■ Your assignment ■
As the answer, give a copy of each line below that includes the word "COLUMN".

(Stored items)

########################################

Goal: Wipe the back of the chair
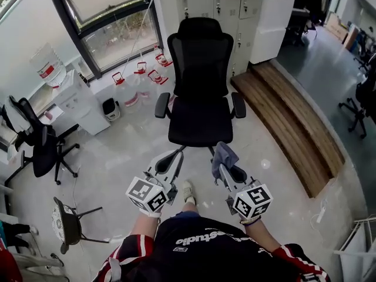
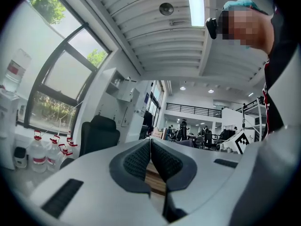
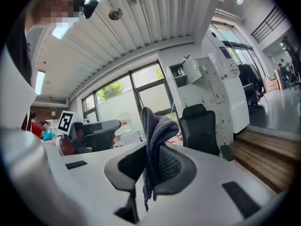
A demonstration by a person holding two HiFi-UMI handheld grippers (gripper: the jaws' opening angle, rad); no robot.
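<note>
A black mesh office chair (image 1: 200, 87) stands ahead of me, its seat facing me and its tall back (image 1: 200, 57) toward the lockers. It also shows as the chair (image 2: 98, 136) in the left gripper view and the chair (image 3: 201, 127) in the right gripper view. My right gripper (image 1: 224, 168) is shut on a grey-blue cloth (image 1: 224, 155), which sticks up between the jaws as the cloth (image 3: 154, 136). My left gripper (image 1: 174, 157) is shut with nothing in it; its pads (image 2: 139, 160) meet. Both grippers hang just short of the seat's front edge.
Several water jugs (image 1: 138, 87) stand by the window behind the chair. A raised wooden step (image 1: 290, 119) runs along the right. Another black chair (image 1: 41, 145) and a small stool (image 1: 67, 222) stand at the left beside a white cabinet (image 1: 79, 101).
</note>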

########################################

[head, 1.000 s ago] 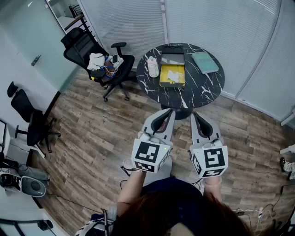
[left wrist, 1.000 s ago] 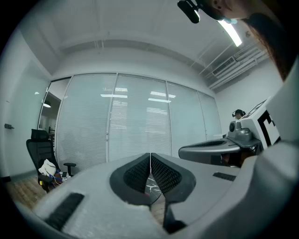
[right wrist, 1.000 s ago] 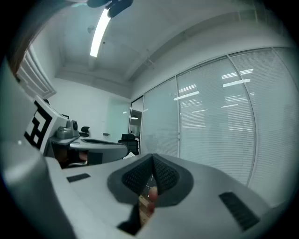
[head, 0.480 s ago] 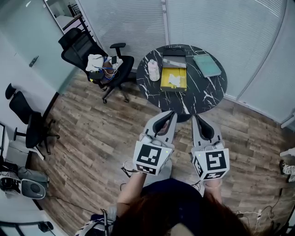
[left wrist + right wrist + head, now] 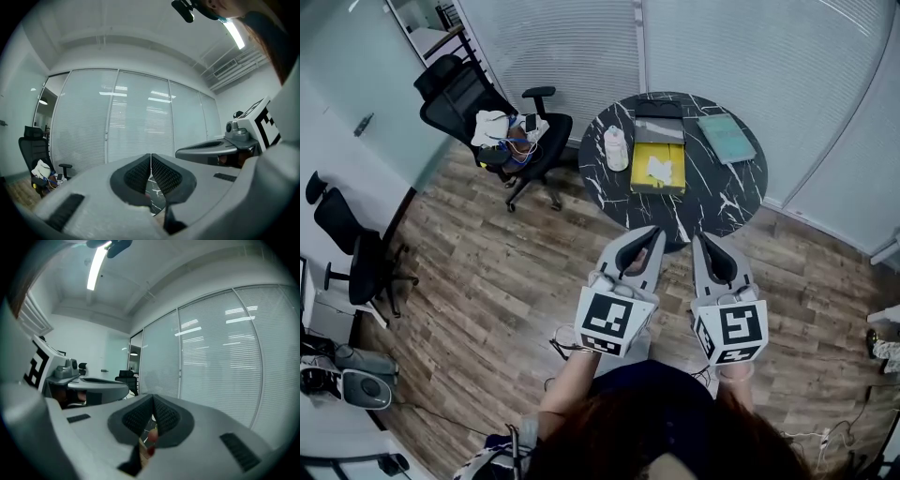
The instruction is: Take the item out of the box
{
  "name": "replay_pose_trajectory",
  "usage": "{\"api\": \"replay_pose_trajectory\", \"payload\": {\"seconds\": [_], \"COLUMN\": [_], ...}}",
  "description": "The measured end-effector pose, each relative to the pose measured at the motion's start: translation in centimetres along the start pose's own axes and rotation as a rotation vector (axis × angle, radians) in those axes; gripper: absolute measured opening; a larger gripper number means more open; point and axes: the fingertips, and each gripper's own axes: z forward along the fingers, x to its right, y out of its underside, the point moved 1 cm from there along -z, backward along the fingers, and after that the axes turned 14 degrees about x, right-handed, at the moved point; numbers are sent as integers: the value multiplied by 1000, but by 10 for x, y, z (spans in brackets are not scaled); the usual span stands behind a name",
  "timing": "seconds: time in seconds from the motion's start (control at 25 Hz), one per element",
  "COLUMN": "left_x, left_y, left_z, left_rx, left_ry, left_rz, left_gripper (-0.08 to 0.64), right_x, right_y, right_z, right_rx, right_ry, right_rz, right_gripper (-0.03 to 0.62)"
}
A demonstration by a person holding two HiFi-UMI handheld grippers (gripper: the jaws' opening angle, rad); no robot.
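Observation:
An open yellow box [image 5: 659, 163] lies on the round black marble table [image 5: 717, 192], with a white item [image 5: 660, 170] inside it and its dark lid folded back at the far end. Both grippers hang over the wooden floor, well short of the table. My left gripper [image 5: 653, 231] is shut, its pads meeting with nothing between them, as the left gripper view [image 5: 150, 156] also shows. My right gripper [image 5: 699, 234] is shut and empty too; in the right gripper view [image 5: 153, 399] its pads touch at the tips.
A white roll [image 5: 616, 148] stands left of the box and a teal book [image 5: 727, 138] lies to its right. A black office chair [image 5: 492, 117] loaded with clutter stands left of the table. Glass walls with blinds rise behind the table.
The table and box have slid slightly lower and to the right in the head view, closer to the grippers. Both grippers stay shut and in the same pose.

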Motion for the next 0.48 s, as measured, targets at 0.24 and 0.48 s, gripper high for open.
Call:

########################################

■ Answer space ■
  "usage": "{\"api\": \"replay_pose_trajectory\", \"payload\": {\"seconds\": [_], \"COLUMN\": [_], ...}}",
  "COLUMN": "left_x, left_y, left_z, left_rx, left_ry, left_rz, left_gripper (-0.08 to 0.64), right_x, right_y, right_z, right_rx, right_ry, right_rz, right_gripper (-0.03 to 0.62)"

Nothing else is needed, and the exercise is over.